A typology of personal configurations was built based on the different personal ties cited by the respondents to account for the diversity of arrangements. We used a standard two-step procedure combining principal components analysis and hierarchical clustering analysis [for details of the procedure see Widmer et al. (Reference Widmer, Aeby and Sapin2013), Aeby et al. (Reference Aeby, Gauthier and Widmer2019)]. The labels of the configurations were chosen to reflect the standpoint of the focal person, i.e., the respondents in relation to their configuration members. Labels represent the main orientation of the configurations, but do not exclude the presence of other ties. We ended up with seven personal configurations, by order of importance: Female friends and children based on female friendship and children, often without a partner (25%); Nuclear centered on the partner and minor and adult children (23%); Parents including mothers and fathers (13%); Siblings including sisters and brothers (12%); Male friends based on male friendship, often including a partner in contrast to the Female friends and children configuration (11%); Kinship including collaterals, siblings-in-law and other relatives (9%); Professional and non-kin including colleagues and other non-kin individuals (7%).
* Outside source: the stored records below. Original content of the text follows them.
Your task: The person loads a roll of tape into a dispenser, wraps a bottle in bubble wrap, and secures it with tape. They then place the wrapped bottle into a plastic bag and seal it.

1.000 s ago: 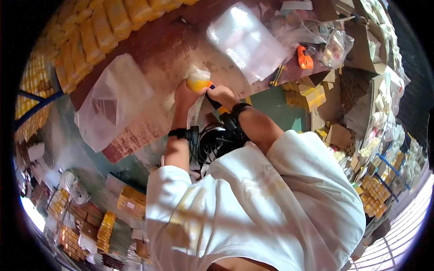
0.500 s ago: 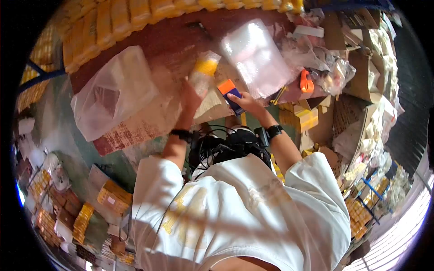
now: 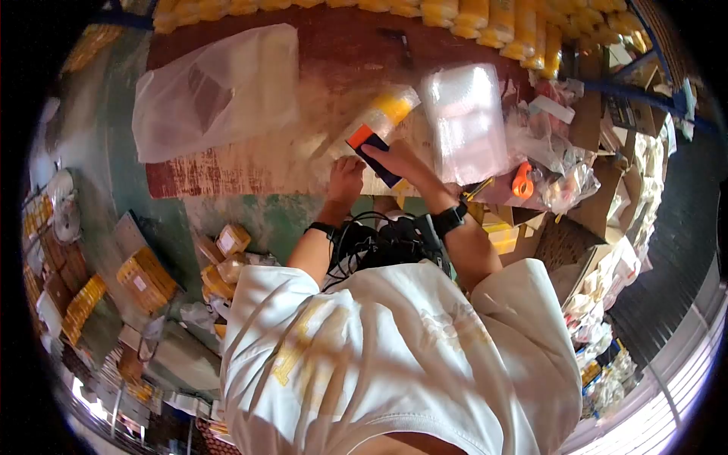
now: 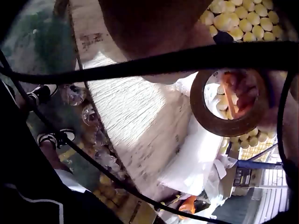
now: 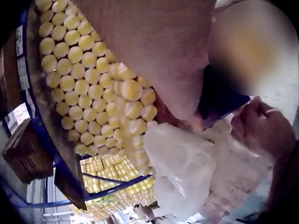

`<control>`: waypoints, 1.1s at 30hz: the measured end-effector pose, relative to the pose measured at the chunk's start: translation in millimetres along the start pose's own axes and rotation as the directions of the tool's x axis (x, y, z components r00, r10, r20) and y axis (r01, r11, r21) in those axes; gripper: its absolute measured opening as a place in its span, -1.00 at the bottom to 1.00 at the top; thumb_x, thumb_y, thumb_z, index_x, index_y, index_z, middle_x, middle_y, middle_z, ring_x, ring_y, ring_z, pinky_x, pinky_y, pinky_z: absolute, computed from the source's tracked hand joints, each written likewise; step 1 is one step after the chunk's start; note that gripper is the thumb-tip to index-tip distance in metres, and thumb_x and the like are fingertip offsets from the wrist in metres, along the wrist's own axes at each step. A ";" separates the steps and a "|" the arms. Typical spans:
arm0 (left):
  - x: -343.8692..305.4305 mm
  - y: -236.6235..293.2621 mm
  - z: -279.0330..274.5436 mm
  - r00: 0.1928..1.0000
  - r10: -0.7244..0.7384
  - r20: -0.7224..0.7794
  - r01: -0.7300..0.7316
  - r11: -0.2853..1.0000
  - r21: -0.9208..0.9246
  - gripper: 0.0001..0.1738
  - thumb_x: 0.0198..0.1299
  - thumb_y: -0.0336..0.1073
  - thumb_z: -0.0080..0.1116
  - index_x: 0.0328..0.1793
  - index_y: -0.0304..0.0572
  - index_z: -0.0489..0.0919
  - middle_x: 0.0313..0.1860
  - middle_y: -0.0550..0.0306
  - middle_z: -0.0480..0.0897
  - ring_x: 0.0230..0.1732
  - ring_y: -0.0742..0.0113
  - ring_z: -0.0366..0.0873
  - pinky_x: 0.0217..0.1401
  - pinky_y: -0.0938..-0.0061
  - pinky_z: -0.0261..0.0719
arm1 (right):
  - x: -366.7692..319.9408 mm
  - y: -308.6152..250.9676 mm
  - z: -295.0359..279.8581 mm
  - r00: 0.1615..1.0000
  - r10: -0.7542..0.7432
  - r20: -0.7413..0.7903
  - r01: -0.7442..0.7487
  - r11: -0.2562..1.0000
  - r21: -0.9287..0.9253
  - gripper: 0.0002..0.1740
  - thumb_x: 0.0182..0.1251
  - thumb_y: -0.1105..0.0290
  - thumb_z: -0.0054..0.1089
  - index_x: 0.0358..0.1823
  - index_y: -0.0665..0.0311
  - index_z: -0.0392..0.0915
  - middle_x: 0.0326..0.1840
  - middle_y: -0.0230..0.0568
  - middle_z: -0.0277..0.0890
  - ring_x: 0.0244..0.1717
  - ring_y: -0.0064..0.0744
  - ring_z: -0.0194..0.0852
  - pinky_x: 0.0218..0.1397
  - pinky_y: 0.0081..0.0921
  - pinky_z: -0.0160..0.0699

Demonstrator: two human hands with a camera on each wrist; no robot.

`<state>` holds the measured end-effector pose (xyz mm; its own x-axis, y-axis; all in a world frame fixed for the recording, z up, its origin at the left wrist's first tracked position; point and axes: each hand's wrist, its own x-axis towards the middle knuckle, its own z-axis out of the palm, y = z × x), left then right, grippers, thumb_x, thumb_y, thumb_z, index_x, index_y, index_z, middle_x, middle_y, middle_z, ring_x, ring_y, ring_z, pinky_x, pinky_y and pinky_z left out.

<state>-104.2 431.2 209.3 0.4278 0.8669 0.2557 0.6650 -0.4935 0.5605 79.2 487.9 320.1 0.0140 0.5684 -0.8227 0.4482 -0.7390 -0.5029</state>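
Observation:
My right hand point(image 3: 398, 161) grips a dark blue and orange tape dispenser point(image 3: 377, 155) over the table's near edge. In the left wrist view its tape roll point(image 4: 198, 109) faces the camera. My left hand point(image 3: 346, 182) is just left of the dispenser, low at the edge. The right wrist view shows the left hand point(image 5: 266, 130) with bent fingers beside the blue dispenser point(image 5: 219, 98); whether they pinch anything is unclear. Beyond the hands lies a clear plastic-wrapped bundle with a yellow part point(image 3: 394, 106), tilted up to the right.
A translucent bag point(image 3: 220, 91) lies on the left of the red-brown table point(image 3: 334, 53). Stacked clear bags point(image 3: 466, 121), an orange tool point(image 3: 522, 180) and crumpled plastic point(image 3: 557, 155) are on the right. Yellow packs point(image 3: 500, 23) line the far edge.
The wrapped bundle has left the left hand and lies on the table. The left hand has lowered toward the near edge. The dispenser has swung round, its orange end now pointing up-left.

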 end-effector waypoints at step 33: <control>28.6 -14.0 -11.9 0.792 -0.594 0.141 0.583 0.804 0.117 0.28 -0.23 0.12 0.71 0.57 -0.27 0.24 0.36 -0.33 0.50 0.40 -0.25 0.45 0.36 0.00 0.51 | 30.3 23.4 28.4 0.994 0.003 -0.111 -0.031 0.967 -0.251 -0.03 0.05 -0.55 0.27 -0.41 0.47 0.74 -0.45 0.06 0.72 -0.38 -0.07 0.78 -0.27 -0.17 0.69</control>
<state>-108.6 463.7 218.0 0.0296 0.9699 -0.2417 0.8559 0.1004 0.5073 64.7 477.6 275.8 0.1149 0.6027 -0.7896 0.6576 -0.6420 -0.3943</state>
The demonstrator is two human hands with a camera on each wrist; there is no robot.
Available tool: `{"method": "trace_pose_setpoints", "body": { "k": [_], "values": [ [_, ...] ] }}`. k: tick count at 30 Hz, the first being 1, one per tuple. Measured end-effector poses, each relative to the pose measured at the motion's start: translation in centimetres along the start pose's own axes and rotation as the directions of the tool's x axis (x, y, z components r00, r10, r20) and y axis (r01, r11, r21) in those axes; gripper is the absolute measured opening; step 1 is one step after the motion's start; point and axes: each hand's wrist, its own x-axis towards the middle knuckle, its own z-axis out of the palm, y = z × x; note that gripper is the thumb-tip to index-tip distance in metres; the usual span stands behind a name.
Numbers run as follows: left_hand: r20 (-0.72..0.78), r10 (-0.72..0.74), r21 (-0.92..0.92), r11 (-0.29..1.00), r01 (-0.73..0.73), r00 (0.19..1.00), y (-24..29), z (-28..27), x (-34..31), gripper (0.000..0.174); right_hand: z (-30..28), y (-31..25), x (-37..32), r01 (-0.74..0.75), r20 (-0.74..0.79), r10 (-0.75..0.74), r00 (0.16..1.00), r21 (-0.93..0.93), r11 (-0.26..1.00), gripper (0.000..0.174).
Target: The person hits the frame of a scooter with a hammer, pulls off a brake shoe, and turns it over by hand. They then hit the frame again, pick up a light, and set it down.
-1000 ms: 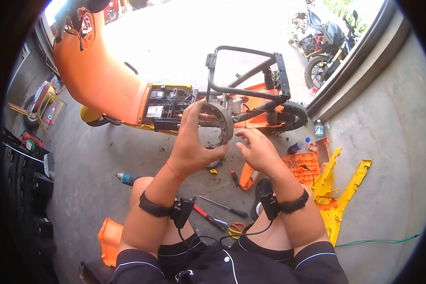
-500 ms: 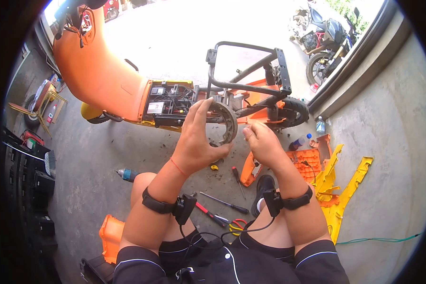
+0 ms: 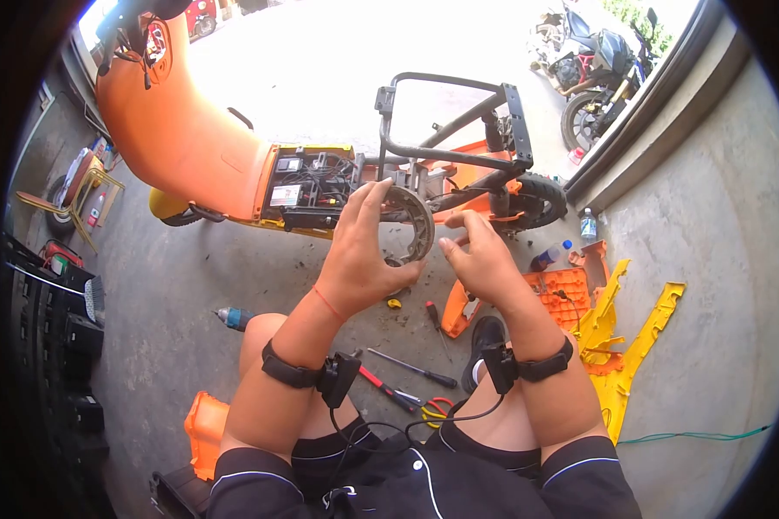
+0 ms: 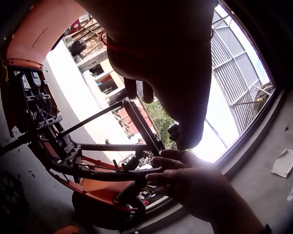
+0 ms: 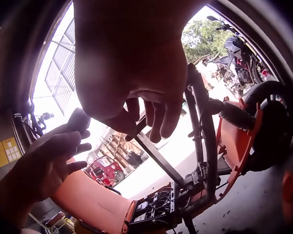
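Observation:
Held up in front of the scooter, a grey ring-shaped metal part (image 3: 422, 227) stands on edge in the head view. My left hand (image 3: 352, 246) grips it from the left, with fingers over the top and thumb near its lower edge. To the right of the ring, apart from it, is my right hand (image 3: 479, 259), its fingers loosely bent and thumb spread, holding nothing. The right wrist view shows the part as a dark piece (image 5: 78, 121) at the fingertips of the left hand. Behind the hands is the stripped orange scooter (image 3: 199, 156) with its black frame (image 3: 446, 154) bared.
On the floor lie a screwdriver (image 3: 433, 317), a long black-handled tool (image 3: 415, 369), red-handled pliers (image 3: 381, 385) and a blue drill (image 3: 234, 318). Orange panels (image 3: 563, 290) and yellow trim (image 3: 636, 355) lie at the right, beside two bottles (image 3: 588, 227). Cables link both wrist cameras.
My right hand has drawn back from the ring, closed its fingers together, then spread them from the thumb again. The left hand still holds the ring, now slightly further right.

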Motion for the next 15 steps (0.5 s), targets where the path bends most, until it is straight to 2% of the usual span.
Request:
{"method": "trace_pose_setpoints", "body": {
  "k": [1, 2, 3, 5, 6, 8, 9, 11, 12, 13, 14, 15],
  "values": [
    [0.001, 0.002, 0.006, 1.0, -0.002, 1.0, -0.1, 0.0, 0.0, 0.1, -1.1, -1.4, 0.8, -0.12, 0.192, 0.146, 0.97, -0.142, 0.983, 0.03],
    [0.002, 0.002, 0.008, 1.0, -0.002, 1.0, -0.1, 0.1, -0.1, 0.1, -1.7, -2.1, 1.2, -0.204, 0.353, 0.307, 0.884, -0.301, 0.932, 0.021],
    [0.003, -0.005, 0.029, 1.0, 0.005, 1.0, 0.0, 0.1, -0.1, 0.1, -1.8, -1.9, 1.2, -0.204, 0.352, 0.307, 0.884, -0.3, 0.932, 0.021],
    [0.005, -0.011, 0.048, 0.999, 0.011, 1.0, 0.0, 0.1, -0.2, 0.099, -1.7, -1.1, 1.2, -0.248, 0.364, 0.286, 0.886, -0.149, 0.957, 0.016],
    [0.007, -0.016, 0.054, 0.998, 0.016, 1.0, 0.0, 0.2, -0.2, 0.099, -1.5, -0.7, 1.0, -0.248, 0.364, 0.286, 0.886, -0.149, 0.957, 0.016],
    [0.01, -0.023, 0.059, 0.998, 0.022, 1.0, -0.1, 0.2, -0.2, 0.098, -0.8, 0.2, 0.3, -0.03, 0.185, 0.034, 0.982, -0.022, 0.999, 0.023],
    [0.005, -0.014, 0.066, 0.998, 0.014, 1.0, -0.2, 0.3, -0.2, 0.098, -0.6, 0.6, 0.3, -0.031, 0.186, 0.034, 0.982, -0.022, 0.999, 0.023],
    [0.003, -0.007, 0.072, 0.997, 0.007, 1.0, -0.3, 0.4, -0.3, 0.098, -0.3, 1.2, 0.4, 0.232, 0.049, -0.226, 0.973, -0.221, 0.947, 0.022],
    [0.016, -0.032, 0.06, 0.998, 0.031, 0.999, -0.2, 0.4, -0.3, 0.097, -0.6, 0.6, 0.5, 0.231, 0.049, -0.226, 0.973, -0.221, 0.948, 0.022],
    [0.029, -0.056, 0.047, 0.997, 0.055, 0.998, -0.2, 0.3, -0.3, 0.096, -1.2, -0.3, 0.7, 0.037, 0.165, -0.003, 0.986, -0.204, 0.978, 0.018],
    [0.029, -0.057, 0.048, 0.997, 0.055, 0.998, -0.2, 0.3, -0.3, 0.096, -1.5, -0.9, 0.9, -0.161, 0.28, 0.217, 0.935, -0.21, 0.964, 0.018],
    [0.029, -0.075, 0.065, 0.995, 0.073, 0.997, -0.2, 0.3, -0.3, 0.095, -1.6, -0.7, 1.0, -0.16, 0.28, 0.216, 0.935, -0.209, 0.965, 0.018]
  ]
}}
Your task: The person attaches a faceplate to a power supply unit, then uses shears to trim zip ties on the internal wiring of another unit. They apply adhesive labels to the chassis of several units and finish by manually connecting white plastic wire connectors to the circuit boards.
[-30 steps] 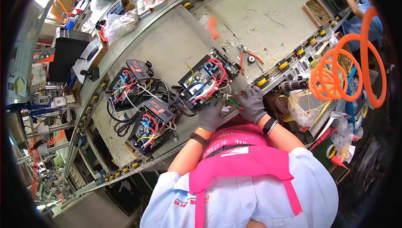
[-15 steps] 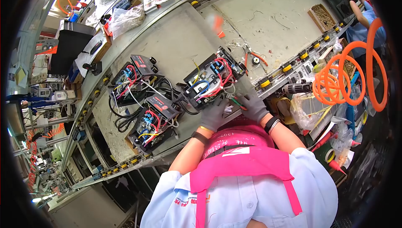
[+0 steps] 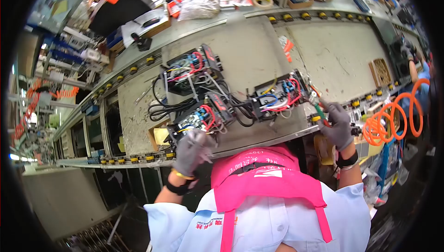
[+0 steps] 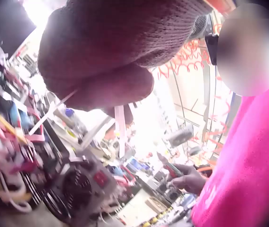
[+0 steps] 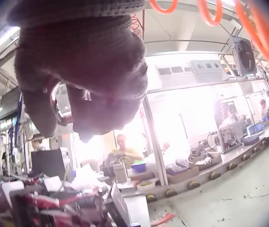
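Note:
My gloved left hand (image 3: pixel 192 150) is at the near edge of the front-left wired unit (image 3: pixel 203 119), overlapping its corner in the head view. Narrow white cable ties (image 4: pixel 120 125) stick out from between its fingertips. Off to the right, my gloved right hand (image 3: pixel 340 126) grips pliers with green and red handles (image 3: pixel 320 111), their metal tip pointing away from the body. Another open unit (image 3: pixel 277 98) with red and blue wires sits between the hands. A third unit (image 3: pixel 188 68) stands behind the front-left one.
Black cables (image 3: pixel 169 108) loop beside the units on the grey bench. Yellow rollers (image 3: pixel 134 70) line both bench edges. An orange coiled hose (image 3: pixel 386 120) hangs at right. A small parts box (image 3: pixel 380 72) stands farther right, near another person's arm (image 3: pixel 413 70).
My left hand has moved left, away from the right hand, to the front-left unit. My right hand has moved right with the pliers. The head view has turned, shifting the bench.

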### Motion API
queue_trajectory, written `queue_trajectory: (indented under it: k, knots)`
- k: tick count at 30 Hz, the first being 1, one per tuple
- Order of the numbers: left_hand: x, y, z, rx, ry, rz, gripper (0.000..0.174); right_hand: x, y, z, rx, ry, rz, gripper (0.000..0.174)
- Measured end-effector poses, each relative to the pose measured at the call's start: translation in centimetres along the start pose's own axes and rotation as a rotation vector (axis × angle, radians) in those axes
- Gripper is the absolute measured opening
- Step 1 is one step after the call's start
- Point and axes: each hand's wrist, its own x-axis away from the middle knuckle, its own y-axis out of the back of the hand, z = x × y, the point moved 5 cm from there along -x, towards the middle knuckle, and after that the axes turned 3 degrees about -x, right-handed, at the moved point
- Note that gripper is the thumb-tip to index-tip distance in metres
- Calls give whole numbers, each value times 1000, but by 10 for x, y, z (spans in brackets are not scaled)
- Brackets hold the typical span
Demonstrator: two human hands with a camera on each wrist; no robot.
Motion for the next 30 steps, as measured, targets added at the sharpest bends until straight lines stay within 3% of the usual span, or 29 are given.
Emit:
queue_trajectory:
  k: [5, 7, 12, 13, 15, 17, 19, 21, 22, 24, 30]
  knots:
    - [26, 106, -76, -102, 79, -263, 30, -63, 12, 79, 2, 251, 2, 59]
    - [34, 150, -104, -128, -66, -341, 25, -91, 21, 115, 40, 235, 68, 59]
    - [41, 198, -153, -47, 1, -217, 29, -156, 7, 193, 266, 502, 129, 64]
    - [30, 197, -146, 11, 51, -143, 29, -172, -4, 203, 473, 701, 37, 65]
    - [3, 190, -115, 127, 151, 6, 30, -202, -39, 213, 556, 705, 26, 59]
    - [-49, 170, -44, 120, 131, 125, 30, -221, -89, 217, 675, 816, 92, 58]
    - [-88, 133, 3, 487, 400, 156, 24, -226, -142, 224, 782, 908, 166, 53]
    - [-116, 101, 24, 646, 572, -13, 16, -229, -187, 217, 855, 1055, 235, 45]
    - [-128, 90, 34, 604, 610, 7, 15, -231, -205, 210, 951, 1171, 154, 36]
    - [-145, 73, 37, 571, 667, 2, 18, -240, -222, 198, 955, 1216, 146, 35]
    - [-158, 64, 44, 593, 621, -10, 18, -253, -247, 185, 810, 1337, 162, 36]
5.6 Configuration structure

To describe the structure of personal configuration, respondents were asked to report emotional support relationships, received and/or given, existing among all of their configuration members. The question started with, “Among the persons you have just mentioned, who could give you emotional support if needed?” and was followed by, “And what about the first (second, third,… nth) person you mentioned? Who could give him or her emotional support if needed (yourself included)?” Regarding conflict, respondents were asked to report who, among their configuration members, could anger or bother them and/or the other configuration members. Similarly, the question started with, “Among the persons you have just mentioned, who could anger you (annoy you)?” and was followed by, “And what about the first (second, third,… nth) person you mentioned? Who could anger him or her (annoy him or her) (yourself included)?” This approach goes beyond dyadic exchanges (between respondents and their configuration members) as it considers the whole configuration holistically. Following previous validation studies [Widmer (Reference Widmer2010)], configuration analysis measures were applied to investigate density and centrality in personal relationships [Wasserman and Faust (Reference Wasserman and Faust1994), Borgatti et al. (Reference Borgatti, Everett and Johnson2013)]. Density within the whole configuration corresponds to the number of actual connections reported by the respondent, divided by the maximum theoretical number of connections in a given configuration. The overall mean of support density was 0.62, much higher than the overall mean of conflict density (0.36). Betweenness centrality examines the extent to which an actor stands between all other actors within the same configuration [Freeman (Reference Freeman1978)]. It is computed as the number of shortest paths between configuration members that pass through this actor, corresponding here to the respondent. The overall mean of betweenness centrality was 0.26 for support and 0.11 for conflict.

5.7 Control variables

We included several control variables in the analyses, namely sex (women or men), birth cohort (1950–1955 or 1970–1975), education (lower secondary, upper secondary, vocational, and tertiary), and citizenship (being a Swiss national or not).

6. Results

In this section, we first estimate the prevalence of different types of instrumental support and then assess the direction of these exchanges, examining who provides or benefits from them. In both cases, we measure the influence played out by the personal configurations in the exchanges of support.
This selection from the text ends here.